* Exercise goal
Could you give back the listing below exactly, every line included?

* Data shown
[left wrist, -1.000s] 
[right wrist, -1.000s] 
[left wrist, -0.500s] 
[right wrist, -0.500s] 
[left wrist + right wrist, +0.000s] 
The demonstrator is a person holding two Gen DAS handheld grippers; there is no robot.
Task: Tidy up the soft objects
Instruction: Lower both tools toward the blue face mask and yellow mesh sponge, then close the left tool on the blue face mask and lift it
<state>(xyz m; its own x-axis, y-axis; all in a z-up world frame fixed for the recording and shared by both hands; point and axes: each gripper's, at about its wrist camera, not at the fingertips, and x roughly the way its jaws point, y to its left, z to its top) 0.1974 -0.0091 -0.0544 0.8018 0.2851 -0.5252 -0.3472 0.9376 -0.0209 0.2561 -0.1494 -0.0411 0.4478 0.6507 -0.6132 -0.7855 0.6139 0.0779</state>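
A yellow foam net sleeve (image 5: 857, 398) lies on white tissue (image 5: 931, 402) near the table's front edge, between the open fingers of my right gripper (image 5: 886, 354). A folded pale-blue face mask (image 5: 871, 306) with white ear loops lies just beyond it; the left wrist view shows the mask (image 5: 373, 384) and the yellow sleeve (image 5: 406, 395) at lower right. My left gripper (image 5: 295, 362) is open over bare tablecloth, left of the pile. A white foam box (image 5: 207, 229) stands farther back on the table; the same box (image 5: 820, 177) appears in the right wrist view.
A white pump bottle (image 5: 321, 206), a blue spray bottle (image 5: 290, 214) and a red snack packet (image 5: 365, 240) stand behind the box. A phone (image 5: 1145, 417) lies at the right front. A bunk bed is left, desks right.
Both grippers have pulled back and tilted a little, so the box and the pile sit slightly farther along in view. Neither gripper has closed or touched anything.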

* Answer box
[left wrist, -1.000s] 
[right wrist, -1.000s] 
[left wrist, -0.500s] 
[right wrist, -0.500s] 
[left wrist + right wrist, +0.000s] 
The demonstrator is a person holding two Gen DAS handheld grippers; there is no robot.
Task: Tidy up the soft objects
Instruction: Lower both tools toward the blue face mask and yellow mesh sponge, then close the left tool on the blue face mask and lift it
<state>(xyz m; its own x-axis, y-axis; all in a z-up world frame fixed for the recording and shared by both hands; point and axes: each gripper's, at about its wrist camera, not at the fingertips, and x roughly the way its jaws point, y to its left, z to its top) 0.1974 -0.0091 -0.0544 0.8018 0.2851 -0.5252 -0.3472 0.9376 -0.0209 0.2561 -0.1494 -0.0411 0.4478 0.6507 -0.6132 -0.7855 0.6139 0.0779</state>
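A yellow foam net sleeve (image 5: 857, 398) lies on white tissue (image 5: 931, 402) near the table's front edge, between the open fingers of my right gripper (image 5: 886, 354). A folded pale-blue face mask (image 5: 871, 306) with white ear loops lies just beyond it; the left wrist view shows the mask (image 5: 373, 384) and the yellow sleeve (image 5: 406, 395) at lower right. My left gripper (image 5: 295, 362) is open over bare tablecloth, left of the pile. A white foam box (image 5: 207, 229) stands farther back on the table; the same box (image 5: 820, 177) appears in the right wrist view.
A white pump bottle (image 5: 321, 206), a blue spray bottle (image 5: 290, 214) and a red snack packet (image 5: 365, 240) stand behind the box. A phone (image 5: 1145, 417) lies at the right front. A bunk bed is left, desks right.
Both grippers have pulled back and tilted a little, so the box and the pile sit slightly farther along in view. Neither gripper has closed or touched anything.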

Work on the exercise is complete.